Subtypes of stroke and their outcome in Eastern Croatia

2013 
Objectives: To determine the share of different stroke subtypes and indicators of their short-term outcome. Patients and methods: The study comprises 250 patients admitted to the Neurology clinic of University Hospital Centre Osijek in 2011. Average age of patients was 71.6 years, and there were 52% male and 48% female patients. The most frequent risk factors were arterial hypertension, carotid artery stenosis, hyperuricemia and diabetes mellitus. Classification used: hemorrhagic stroke (hypertensive intracerebral hemorrhage (ICHh), atypical intracerebral hemorrhage, subarachnoid hemorrhage) ; ischemic stroke: TOAST (Trial of ORG 10172 in Acute Stroke Treatment) classification. Disability was assessed using the Modified Rankin Scale. Results: 88.4% of patients suffered from ischemic stroke, and 11.6% from hemorrhagic stroke. The most frequent subtype of ischemic stroke was small vessel stroke (SVS) (42.4%) followed by large vessel stroke (23.6%), and cardioembolic stroke (CES) (12.4%).

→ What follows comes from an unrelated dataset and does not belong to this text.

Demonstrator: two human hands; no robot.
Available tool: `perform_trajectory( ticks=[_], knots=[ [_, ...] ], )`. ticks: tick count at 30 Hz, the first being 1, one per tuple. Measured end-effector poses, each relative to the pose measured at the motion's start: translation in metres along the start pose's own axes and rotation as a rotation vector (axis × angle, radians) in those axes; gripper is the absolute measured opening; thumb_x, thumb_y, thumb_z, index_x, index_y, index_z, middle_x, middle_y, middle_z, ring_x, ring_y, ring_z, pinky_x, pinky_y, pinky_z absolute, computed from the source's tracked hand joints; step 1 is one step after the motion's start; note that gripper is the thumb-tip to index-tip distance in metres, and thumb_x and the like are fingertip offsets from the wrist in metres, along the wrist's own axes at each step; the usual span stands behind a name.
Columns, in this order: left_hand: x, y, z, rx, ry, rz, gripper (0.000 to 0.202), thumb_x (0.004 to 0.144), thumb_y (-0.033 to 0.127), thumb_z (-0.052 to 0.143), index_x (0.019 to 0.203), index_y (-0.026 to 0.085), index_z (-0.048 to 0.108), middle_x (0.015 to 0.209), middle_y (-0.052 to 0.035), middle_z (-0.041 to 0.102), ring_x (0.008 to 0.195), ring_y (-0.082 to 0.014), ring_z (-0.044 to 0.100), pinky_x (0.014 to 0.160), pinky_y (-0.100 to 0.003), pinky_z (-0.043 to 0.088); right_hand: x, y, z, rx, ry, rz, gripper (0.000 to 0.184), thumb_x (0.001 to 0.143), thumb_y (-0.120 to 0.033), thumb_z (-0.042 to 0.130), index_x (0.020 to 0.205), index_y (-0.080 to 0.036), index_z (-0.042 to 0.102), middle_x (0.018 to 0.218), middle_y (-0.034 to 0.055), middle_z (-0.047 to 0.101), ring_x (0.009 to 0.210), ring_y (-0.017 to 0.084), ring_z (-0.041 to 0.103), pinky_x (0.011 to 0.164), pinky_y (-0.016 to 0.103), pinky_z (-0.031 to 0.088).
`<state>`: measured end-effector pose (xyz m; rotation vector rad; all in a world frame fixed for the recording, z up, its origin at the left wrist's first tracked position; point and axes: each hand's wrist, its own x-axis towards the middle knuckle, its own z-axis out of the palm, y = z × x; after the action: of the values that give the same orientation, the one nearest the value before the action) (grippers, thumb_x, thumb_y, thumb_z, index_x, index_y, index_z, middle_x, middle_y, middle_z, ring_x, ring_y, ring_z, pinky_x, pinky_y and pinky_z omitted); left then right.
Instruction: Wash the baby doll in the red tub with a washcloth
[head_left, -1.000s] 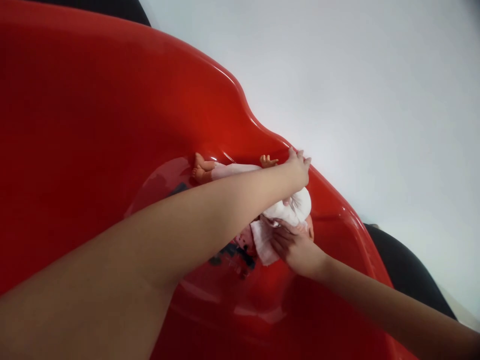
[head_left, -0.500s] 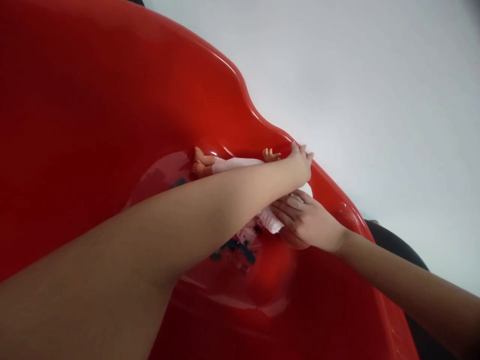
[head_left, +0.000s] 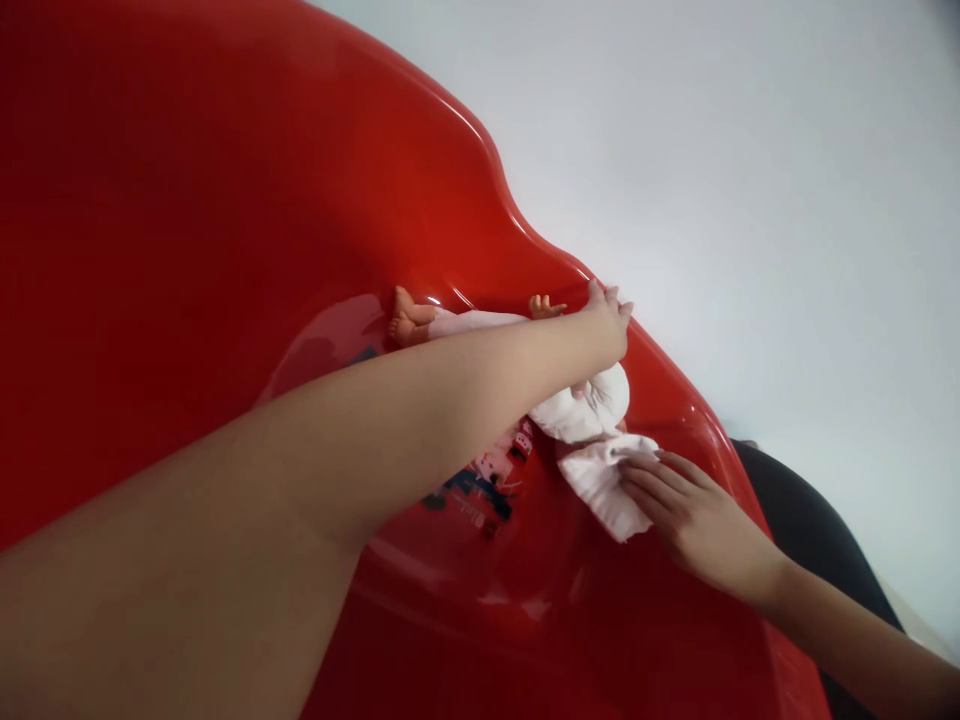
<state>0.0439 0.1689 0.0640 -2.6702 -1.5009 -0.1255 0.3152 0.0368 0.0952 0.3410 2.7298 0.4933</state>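
Observation:
A doll in pale pink clothing lies on its back or side in the red tub, with its bare feet (head_left: 403, 325) at the left and one small hand (head_left: 544, 306) raised. White, puffy fabric (head_left: 589, 405) shows at its upper end. My left forearm crosses over the doll and hides much of its body. My left hand (head_left: 609, 315) is at the doll's upper end beside the tub wall, fingers apart; its palm is hidden. Below the doll, my right hand (head_left: 690, 510) pinches a crumpled white cloth (head_left: 607, 485) that hangs from the fingers.
The red tub (head_left: 225, 150) has a raised, curving rim (head_left: 517, 215) and a printed cartoon picture (head_left: 487, 480) on its bottom. A dark rounded object (head_left: 802, 530) stands beyond the rim at right. A pale surface (head_left: 712, 200) lies outside the tub.
My right hand has moved down and right, away from the doll, bringing the white cloth along. More white fabric on the doll now shows. My left hand has stayed nearly in place.

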Motion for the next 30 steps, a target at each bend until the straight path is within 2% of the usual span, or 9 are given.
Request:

The most frequent subtype of hemorrhagic stroke was hypertensive intracerebral hemorrhage (ICHh) (8.8%). Recurrence was most frequent in LVS (38.39%), followed by CES (32.26%), SVS (28.30%), and ICHh (18.18%). The 15-days case-fatality rate was: 40.90% in ICHh group, 38.71% in CES, 27.12% in LVS, and 11.32% in SVS group. The most severe neurological deficit was recorded in patients with ICHh and CES, and the best functional recovery within 15 days in patients with SVS. Conclusion: This study showed that the share of SVS and ICHh is considerable. Likewise, it confirmed the variations in recurrence, case-fatality, and functional outcome among different subtypes of stroke.